New networking myths are continuously popping up. Here’s a BGP one I encountered a few days ago:
You don’t need IBGP sessions between BGP route reflectors
In general, that’s clearly wrong, as illustrated by this setup:
- RR1 and RR2 are route reflectors
- PE1 and PE2 are route reflector clients
- RR1 has an external BGP session
Without the IBGP session between RR1 and RR2, X1 and RR2 could not communicate. Maybe you don’t consider that a big deal, in which case add X2 connected to PE2.
Next question: where did that myth come from? Imagine a data center fabric running IBGP (for EVPN) on top of an IGP. You could have dedicated out-of-band route reflectors, or you could use spine switches as route reflectors. Spine switches shouldn’t have external connections (more about that in Leaf-and-Spine Fabric Architectures webinar), and a typical leaf-and-spine fabric wouldn’t have spine-to-spine links anyway. IBGP sessions between spine switches do seem like an overkill.
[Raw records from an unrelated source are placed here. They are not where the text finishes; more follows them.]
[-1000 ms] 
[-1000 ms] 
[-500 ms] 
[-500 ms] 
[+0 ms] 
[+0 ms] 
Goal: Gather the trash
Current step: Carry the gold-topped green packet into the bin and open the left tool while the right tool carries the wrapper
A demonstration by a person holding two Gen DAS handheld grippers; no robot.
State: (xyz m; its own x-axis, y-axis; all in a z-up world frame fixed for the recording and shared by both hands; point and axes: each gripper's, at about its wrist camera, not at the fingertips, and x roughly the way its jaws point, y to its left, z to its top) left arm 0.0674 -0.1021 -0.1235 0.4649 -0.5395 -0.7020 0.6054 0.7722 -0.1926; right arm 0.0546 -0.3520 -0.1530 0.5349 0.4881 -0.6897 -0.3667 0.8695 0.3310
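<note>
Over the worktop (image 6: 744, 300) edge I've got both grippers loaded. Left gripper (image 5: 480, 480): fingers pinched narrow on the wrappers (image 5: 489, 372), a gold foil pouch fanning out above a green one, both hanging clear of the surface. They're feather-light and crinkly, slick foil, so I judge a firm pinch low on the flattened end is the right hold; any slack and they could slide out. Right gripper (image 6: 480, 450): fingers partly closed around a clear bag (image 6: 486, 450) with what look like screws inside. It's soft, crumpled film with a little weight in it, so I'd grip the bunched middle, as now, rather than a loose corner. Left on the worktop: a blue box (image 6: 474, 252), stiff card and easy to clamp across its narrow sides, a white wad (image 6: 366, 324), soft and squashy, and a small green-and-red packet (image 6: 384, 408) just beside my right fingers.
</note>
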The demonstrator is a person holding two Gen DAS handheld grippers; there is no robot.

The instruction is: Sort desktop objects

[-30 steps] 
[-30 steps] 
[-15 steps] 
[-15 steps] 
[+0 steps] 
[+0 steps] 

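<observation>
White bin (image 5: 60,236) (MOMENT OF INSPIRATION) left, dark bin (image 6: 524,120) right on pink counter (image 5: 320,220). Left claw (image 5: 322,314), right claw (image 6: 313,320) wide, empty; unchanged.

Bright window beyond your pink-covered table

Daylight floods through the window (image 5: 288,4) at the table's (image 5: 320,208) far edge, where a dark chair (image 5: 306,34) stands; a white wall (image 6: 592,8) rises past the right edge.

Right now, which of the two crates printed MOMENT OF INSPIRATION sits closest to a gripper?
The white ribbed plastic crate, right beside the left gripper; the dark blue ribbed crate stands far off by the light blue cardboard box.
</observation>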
The idea of not having a full mesh of IBGP sessions between spine switches still sounds a bit off. Without that full mesh you’re losing redundancy. For example, in our network PE1 receives routes from X1 via RR1 and RR2; if the BGP session between RR1 and PE1 is lost for any reason, PE1 still has a route toward X1. Remove the IBGP session between RR1 and RR2 and you’ve lost that backup update propagation path.
pe1# sh ip bgp 10.0.0.5 BGP routing table entry for 10.0.0.5/32 Paths: (2 available, best #1, table default) Not advertised to any peer 65001 10.0.0.1(rr1) (metric 20) from rr1(10.0.0.1) (10.0.0.1) Origin IGP, metric 0, localpref 100, valid, internal, best (Cluser length) 65001 10.0.0.1(rr2) (metric 20) from rr2(10.0.0.2) (10.0.0.1) Origin IGP, metric 0, localpref 100, valid, internal Originator: 10.0.0.1, Cluster list: 10.0.0.1
In theory, the need for the IBGP sessions between spine switches diminishes if as the number of spine switches grows (unless someone “wisely” decided to use only two of the spines as route reflectors). In practice, I prefer not to over-optimize my designs; I’ve been bitten too many times by what seemed like an awesome idea at the time I implemented it.
You can’t beat the laws of physics (or networking). A BGP router in an autonomous system should either participate in the IBGP full mesh or be a client of at least two route reflectors. For more details, please read BGP Route Reflector Details.
Does the above rule cover all possible scenarios? The answer is left as an exercise for the careful reader.